→ ASSIGNED TASK
Say how many lines in the data hold "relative". Nothing else belongs in the answer.
*** Begin section ***
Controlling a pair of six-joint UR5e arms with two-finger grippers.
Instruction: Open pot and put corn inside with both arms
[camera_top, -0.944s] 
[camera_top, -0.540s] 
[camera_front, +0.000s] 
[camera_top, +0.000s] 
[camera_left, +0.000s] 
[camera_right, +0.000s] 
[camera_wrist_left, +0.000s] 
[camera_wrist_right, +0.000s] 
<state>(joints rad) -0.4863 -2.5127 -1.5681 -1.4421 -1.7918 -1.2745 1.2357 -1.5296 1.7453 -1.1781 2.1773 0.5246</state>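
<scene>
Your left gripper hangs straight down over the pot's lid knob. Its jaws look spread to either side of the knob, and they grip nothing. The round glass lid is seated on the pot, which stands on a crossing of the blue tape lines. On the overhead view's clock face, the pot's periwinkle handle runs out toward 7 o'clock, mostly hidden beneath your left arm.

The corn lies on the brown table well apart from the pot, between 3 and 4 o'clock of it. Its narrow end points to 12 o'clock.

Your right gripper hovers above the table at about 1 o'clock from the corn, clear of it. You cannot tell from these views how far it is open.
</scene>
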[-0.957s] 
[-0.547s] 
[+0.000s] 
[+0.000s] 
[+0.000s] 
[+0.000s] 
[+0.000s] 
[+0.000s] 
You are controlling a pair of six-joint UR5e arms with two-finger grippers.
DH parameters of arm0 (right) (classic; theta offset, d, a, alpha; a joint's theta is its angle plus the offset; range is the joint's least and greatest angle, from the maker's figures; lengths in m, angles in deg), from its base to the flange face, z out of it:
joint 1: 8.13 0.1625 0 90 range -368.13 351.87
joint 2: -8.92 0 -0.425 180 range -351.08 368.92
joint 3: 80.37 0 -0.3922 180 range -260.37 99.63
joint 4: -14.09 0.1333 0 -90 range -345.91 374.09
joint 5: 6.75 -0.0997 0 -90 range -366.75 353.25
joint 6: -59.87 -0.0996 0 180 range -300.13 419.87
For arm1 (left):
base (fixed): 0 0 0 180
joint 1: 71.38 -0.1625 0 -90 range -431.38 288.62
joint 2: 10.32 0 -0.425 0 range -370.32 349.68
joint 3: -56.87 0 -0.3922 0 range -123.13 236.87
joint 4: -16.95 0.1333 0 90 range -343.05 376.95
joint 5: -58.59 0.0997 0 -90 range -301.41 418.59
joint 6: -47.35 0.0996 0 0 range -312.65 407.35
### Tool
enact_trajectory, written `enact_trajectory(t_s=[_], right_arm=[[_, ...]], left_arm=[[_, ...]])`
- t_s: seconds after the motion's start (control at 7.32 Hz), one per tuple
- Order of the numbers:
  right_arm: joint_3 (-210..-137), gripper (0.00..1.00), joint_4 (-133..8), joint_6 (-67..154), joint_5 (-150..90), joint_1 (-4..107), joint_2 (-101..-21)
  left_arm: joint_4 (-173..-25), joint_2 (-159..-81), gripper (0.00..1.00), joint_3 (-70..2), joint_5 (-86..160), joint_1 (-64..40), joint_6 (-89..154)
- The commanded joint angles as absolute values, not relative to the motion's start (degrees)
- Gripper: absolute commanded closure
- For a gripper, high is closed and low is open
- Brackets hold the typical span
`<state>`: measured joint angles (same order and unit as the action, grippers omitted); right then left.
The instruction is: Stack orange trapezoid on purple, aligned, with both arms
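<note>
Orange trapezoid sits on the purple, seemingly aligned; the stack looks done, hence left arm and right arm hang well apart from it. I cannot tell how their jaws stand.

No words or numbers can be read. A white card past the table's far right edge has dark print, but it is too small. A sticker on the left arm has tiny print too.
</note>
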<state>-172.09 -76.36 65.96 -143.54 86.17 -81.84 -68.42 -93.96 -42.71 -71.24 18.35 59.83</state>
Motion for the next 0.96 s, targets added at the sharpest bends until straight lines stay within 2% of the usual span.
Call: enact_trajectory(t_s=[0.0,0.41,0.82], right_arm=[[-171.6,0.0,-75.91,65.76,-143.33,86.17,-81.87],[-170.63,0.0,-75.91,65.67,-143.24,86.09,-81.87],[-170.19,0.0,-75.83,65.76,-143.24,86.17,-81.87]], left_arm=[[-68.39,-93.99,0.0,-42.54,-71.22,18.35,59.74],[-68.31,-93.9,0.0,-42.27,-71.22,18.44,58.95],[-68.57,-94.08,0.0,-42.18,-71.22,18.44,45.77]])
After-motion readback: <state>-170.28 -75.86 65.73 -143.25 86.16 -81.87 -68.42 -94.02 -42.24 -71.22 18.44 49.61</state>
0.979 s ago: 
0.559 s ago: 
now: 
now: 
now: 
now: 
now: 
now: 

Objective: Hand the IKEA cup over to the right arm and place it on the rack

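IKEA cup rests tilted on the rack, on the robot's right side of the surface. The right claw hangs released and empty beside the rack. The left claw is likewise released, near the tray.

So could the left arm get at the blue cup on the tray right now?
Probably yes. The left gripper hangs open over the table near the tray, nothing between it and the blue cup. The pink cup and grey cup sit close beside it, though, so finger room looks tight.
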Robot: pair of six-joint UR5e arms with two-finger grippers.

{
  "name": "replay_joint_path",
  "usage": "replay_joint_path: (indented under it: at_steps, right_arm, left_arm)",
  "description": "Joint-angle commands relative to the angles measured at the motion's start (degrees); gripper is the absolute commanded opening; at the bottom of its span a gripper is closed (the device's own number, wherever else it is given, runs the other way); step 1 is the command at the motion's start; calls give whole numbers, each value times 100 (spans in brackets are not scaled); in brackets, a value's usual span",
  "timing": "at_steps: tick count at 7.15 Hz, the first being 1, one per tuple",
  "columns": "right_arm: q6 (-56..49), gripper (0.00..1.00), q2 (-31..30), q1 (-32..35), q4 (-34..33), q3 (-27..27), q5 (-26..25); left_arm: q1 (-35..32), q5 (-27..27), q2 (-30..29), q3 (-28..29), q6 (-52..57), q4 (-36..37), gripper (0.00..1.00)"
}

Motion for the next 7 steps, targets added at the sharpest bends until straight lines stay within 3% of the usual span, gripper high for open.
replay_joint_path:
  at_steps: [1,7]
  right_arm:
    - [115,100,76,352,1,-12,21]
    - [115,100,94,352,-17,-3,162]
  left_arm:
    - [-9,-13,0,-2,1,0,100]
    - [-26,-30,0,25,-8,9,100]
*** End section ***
→ TASK SOLUTION
2